Program Penjaminan Polis
Sementara itu, Telisa Aulia Falianty, Ekonom FEB Universitas Indonesia, menambahkan Program Penjaminan Polis di industri asuransi sangat krusial, mengingat banyaknya keluhan nasabah perusahaan asuransi saat ini.
“Program Penjamin Polis (PPP) dapat juga menjadi wadah meningkatkan literasi dan kepercayaan masyarakat terhadap industri asuransi.
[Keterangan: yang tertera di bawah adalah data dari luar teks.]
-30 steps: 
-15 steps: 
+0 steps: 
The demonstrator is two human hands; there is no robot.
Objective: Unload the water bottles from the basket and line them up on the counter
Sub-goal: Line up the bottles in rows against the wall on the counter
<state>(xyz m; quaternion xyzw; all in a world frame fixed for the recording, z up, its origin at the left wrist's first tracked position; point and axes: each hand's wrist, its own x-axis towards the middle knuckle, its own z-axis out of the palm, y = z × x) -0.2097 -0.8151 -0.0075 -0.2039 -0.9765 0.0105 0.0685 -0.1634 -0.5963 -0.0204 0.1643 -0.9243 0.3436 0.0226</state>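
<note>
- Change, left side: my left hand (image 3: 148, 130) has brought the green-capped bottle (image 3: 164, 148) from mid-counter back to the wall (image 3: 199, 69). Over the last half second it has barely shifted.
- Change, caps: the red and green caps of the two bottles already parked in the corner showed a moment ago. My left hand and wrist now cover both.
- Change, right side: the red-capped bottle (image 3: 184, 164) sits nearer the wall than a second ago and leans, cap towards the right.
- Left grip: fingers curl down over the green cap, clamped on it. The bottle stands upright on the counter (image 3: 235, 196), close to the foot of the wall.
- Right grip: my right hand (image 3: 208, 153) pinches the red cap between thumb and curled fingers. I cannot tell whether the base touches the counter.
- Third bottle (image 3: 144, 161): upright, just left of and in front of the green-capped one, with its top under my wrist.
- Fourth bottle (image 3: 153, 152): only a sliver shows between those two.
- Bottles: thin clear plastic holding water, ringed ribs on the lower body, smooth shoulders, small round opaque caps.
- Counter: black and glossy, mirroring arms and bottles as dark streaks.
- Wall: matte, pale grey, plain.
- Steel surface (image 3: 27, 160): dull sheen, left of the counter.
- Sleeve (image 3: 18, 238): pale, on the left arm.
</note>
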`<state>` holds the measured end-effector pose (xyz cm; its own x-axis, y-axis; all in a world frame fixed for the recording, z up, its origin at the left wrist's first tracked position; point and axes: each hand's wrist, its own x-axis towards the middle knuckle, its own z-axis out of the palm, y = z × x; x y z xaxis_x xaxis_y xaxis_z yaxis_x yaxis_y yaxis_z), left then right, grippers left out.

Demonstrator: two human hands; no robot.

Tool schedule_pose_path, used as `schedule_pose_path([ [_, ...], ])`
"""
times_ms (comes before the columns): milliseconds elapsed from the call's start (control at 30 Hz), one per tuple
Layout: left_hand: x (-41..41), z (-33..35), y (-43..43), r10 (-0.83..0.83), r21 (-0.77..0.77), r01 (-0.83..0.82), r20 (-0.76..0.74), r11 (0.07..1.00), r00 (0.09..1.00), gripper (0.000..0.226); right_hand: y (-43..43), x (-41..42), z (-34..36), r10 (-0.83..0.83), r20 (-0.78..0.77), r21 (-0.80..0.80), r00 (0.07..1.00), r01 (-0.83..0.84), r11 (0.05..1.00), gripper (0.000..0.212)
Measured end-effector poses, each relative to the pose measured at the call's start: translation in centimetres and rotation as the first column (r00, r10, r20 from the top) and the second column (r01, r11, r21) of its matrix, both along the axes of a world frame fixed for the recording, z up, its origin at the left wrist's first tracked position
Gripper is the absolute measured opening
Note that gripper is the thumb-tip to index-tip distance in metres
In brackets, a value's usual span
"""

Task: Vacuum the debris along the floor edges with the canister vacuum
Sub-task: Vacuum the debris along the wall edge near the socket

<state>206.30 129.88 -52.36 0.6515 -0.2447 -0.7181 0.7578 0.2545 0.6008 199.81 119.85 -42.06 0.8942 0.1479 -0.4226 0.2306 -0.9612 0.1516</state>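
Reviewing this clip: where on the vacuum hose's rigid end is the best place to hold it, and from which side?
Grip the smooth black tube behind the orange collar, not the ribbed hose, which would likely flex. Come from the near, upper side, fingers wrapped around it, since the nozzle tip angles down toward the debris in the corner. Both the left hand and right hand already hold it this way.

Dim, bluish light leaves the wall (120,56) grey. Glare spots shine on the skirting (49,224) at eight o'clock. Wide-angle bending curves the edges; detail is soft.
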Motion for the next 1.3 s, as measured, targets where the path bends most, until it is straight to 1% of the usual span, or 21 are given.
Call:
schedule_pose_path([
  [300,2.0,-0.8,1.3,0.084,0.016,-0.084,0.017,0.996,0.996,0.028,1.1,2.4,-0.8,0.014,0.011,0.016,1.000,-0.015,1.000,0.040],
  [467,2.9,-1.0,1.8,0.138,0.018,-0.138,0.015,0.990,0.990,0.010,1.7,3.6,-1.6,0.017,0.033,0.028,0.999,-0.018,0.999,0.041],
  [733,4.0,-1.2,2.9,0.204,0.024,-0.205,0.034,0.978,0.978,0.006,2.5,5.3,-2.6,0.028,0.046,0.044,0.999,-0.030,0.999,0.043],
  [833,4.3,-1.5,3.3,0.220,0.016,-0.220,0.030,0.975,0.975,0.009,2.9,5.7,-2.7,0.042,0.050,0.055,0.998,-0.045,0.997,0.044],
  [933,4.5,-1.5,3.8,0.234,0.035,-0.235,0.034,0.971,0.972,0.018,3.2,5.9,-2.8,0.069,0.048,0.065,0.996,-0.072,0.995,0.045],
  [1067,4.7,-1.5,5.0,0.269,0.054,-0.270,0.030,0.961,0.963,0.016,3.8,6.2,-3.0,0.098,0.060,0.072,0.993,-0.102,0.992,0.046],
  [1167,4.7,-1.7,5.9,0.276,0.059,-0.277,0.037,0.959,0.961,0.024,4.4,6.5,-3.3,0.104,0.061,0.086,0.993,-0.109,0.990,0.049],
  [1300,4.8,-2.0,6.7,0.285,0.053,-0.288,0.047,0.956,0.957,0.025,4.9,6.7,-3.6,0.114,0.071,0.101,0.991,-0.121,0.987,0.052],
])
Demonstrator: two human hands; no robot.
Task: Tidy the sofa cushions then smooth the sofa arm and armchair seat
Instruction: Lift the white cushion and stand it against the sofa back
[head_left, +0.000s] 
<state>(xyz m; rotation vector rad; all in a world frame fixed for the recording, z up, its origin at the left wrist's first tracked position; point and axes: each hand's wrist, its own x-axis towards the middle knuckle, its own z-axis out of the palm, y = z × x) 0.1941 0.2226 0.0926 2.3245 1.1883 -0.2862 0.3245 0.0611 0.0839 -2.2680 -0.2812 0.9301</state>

Sehingga, penetrasi industri asuransi juga semakin meningkat,” jelasnya.
Berdasarkan data Otoritas Jasa Keuangan (OJK), penetrasi asuransi di Indonesia tahun 2021 mencapai 3,18 persen dari PDB, meliputi penetrasi asuransi jiwa 1,19%, asuransi umum 0,47 persen, asuransi sosial 1,45 persen, dan asuransi wajib 0,08 persen.
Penetrasi tahun 2021 ini bertumbuh dibandingkan dengan tahun 2020 yang hanya 1,2 persen. Telisa Falianty menambahkan penetrasi asuransi tertinggi di Asean tahun 2020 adalah Singapura sebesar 7,6 persen, Malaysia 4 persen, Thailand 3,4 persen dan Vietnam 1,6 persen dari Produk Domestik Bruto masing-masing negara itu.
Program Penjaminan Polis diharapkan juga dapat meningkatkan literasi masyarakat sekaligus mencegah upaya penipuan konsumen. Data OJK per 30 September 2022, ada 946 pengaduan kasus asuransi, sebanyak 2.089 pengaduan kasus pembiayaan, dan 2.019 dari fintech.
“Industri asuransi merupakan bagian dari sektor keuangan. Stabilitas sistem keuangan nasional yang kuat dan tangguh juga harus ditandai dengan sehatnya semua lembaga keuangan, termasuk asuransi,” jelasnya.